Reconciliations of certain forward-looking and projected non-GAAP measures for Technifab, including Adjusted EBITDA, to the closest corresponding GAAP measure are not available without unreasonable efforts due to the high variability, complexity and low visibility with respect to the charges excluded from these non-GAAP measures, which could have a potentially significant impact on our future GAAP results. In the case of Technifab specifically, access to certain information necessary to fully reconcile forecasts of non-GAAP measures to their nearest GAAP equivalent measure is not yet available. The forward looking and projected non-GAAP measure is calculated as follows:

"Adjusted EBITDA" adds back to net income: net interest expense, income tax expense, depreciation and amortization, and Special Items such as transaction related expenses, certain non-recurring facility move and lease expenses, and prior owner personal and discretionary expenses. We believe that adjusted EBITDA provides investors with an alternative metric that may be a meaningful indicator of Technifab’s performance and provides useful information to investors regarding its financial conditions that is complementary to GAAP metrics. Further, for Technifab, adjusted EBITDA may also be a useful complementary measure to GAAP metrics because it excludes certain items, namely net interest expense, income tax expense, and amortization, that could vary significantly when forecasted for Technifab pre-acquisition as a standalone entity compared to what those results may be with Technifab under Crane’s ownership.

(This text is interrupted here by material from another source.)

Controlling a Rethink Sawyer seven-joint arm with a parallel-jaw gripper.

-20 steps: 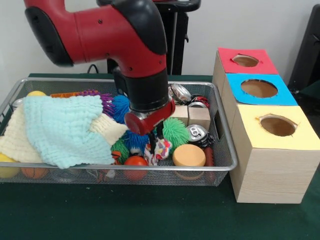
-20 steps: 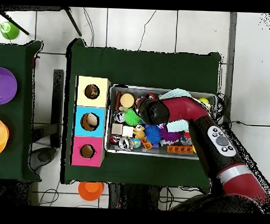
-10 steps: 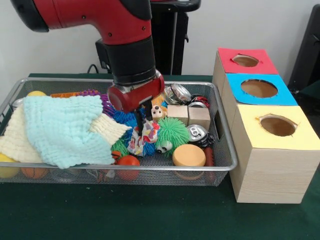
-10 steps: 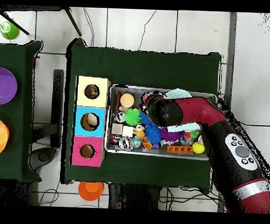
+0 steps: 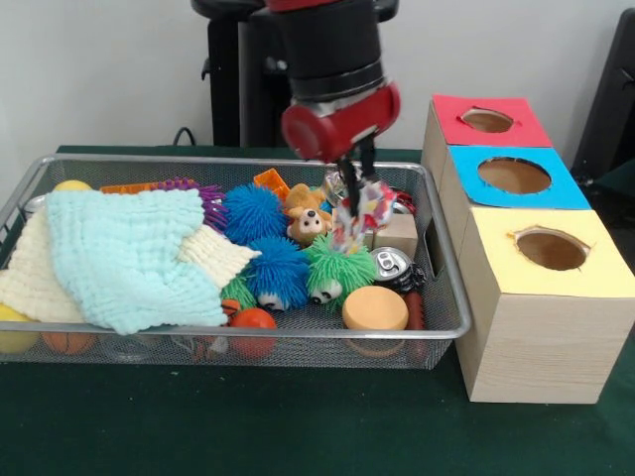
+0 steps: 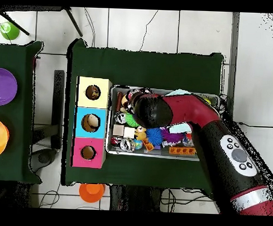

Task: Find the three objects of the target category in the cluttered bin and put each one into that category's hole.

Jason D. Feldman, SVP, Investor Relations,

Treasury & Tax

Allison Poliniak, VP Investor Relations

IR@craneco.com

www.craneco.com

Source: Crane Company

FAQ

How much did Crane Company (CR) pay for Technifab Products?

Crane Company paid $40.5 million for Technifab Products on a cash-free and debt-free basis.

What were Technifab's sales and EBITDA before the Crane Company (CR) acquisition?

Technifab reported trailing 12-month sales of approximately $20 million and adjusted EBITDA of $4 million through September 2024.

Which markets will Crane Company (CR) expand into with the Technifab acquisition?

The acquisition extends Crane's capabilities into semiconductor, medical, and pharmaceutical end markets.

Which Crane Company (CR) segment will Technifab join?

Technifab will join Crane's Process Flow Technologies (PFT) segment.